One of Diesing’s solutions: having Elisabeth speak directly to the camera. “Coco is a woman of action. Her actions reveal her motivations. For Elisabeth, who probably suffers from some form of Autism Spectrum Disorder, it’s the complete opposite. If you judge her only by her actions, she appears to be a cold woman, but there are rational thought processes hidden behind every move. But those are hard to show, if you don’t spell them out. In addition, it finally gave me the chance to break the fourth wall in film, something I have been longing to do for some time.”
The part of Elisabeth is being played by renowned Dutch musical star Simone Kleinsma, her first leading role in a film. “One of our producers suggested her to us, and Esther and I couldn’t wait to get her on board. While casting, I like to look further than the usual suspects. I also think the potential of comic performers is sadly underrated. Look, for instance, at the brilliance of Jim Carrey in Eternal Sunshine of the Spotless Mind or Bill Murray in Lost in Translation.”
As Elisabeth, Kleinsma is a perfect fit. “She just has such great features! I could easily look at her face and those startling blue eyes all day long. She has a hardness and a vulnerability to her at the same time. On top of all that, she’s a brilliant comedian, with great comedic timing.”
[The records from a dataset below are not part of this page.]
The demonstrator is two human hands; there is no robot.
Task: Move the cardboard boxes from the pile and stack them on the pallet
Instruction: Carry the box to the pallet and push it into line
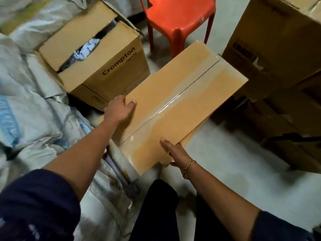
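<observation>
From the head camera, we see our left hand (pixel 119 108) and right hand (pixel 175 153) each clasping a side edge, thumbs on top, of a long tan taped cardboard box (pixel 182 101), near an open brown carton (pixel 104 66) and red plastic chair (pixel 178 14).

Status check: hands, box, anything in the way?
Left hand and right hand grip the taped box by opposite edges. Open Crompton box close on its left, red chair just beyond.

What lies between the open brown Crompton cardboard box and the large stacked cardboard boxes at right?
Head view: the long taped cardboard box, held by left hand and right hand.
</observation>
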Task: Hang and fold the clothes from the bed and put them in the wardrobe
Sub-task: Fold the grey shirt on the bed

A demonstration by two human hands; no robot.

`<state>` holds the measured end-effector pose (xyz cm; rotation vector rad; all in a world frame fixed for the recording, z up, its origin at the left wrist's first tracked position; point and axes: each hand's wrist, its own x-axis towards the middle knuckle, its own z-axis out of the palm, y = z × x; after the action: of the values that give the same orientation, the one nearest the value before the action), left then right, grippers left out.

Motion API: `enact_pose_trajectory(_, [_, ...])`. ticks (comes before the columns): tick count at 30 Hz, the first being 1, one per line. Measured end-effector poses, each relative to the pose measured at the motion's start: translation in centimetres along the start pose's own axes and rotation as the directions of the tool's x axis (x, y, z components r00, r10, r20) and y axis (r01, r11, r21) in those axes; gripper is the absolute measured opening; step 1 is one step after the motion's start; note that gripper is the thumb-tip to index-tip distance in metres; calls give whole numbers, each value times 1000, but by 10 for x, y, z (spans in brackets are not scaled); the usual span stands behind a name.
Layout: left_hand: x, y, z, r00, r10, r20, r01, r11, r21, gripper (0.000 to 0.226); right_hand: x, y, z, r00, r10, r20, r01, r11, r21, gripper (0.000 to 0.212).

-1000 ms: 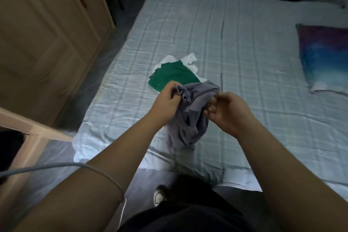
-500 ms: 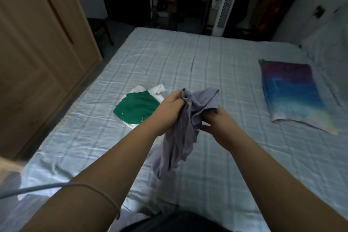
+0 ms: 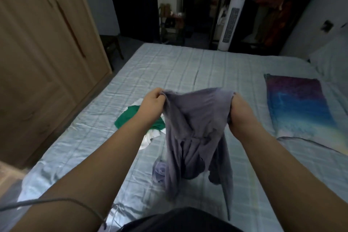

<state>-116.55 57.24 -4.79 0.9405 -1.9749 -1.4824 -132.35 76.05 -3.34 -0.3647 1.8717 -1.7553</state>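
Note:
A lavender-grey garment hangs spread between my two hands above the bed. My left hand pinches its top left corner and my right hand grips its top right corner. The lower part of the garment droops in crumpled folds and touches the sheet. A green garment lies on a white one on the bed, partly hidden behind my left forearm. The wooden wardrobe stands closed along the left side.
A purple and blue pillow lies at the right of the bed, with a pale pillow behind it. A white tower fan and hanging clothes stand beyond the far edge. A narrow floor gap separates bed and wardrobe.
My hands have moved apart and upward, stretching the bunched lavender garment open between them. The view has tilted up, showing more of the room's far end.

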Motion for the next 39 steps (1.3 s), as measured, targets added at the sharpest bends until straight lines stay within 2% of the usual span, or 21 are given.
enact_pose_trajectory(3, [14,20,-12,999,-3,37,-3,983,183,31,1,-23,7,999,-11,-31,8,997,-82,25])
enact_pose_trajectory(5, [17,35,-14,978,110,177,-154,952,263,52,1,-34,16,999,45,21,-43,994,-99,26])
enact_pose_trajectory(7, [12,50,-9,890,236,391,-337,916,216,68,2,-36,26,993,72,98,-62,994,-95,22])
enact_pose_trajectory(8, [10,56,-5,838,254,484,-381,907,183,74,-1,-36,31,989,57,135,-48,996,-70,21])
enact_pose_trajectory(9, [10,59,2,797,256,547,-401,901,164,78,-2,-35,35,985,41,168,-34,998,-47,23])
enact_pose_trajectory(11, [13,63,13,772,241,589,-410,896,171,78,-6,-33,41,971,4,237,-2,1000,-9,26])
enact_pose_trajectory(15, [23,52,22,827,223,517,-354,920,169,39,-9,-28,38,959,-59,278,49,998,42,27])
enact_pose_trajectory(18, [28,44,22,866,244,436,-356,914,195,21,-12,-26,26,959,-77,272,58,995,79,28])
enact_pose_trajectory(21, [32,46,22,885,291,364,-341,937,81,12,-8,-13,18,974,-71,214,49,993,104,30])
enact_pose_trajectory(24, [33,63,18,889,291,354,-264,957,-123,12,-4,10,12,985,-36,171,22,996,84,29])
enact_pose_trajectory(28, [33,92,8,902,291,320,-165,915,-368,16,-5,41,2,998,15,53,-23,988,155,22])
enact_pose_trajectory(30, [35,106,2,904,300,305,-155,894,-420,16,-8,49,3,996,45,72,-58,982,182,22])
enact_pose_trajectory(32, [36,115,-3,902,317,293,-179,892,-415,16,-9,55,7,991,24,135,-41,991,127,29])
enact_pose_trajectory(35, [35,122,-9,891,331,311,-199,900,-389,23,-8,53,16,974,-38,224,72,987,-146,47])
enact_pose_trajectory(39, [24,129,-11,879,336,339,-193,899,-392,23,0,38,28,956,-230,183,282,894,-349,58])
Kleinsma finds a great sparring-partner in Elise van ‘t Laar, who had her breakthrough in 2014 with the small indie film Tussen 10 en 12 (programmed at IFFR 2015). “Elise just goes all-in as Coco. She dives in, head-first”, says Diesing. “There’s a bravery in her acting that’s very rare. She’s also a very hard, very disciplined worker. I’m really chuffed with these two great, intelligent actresses!”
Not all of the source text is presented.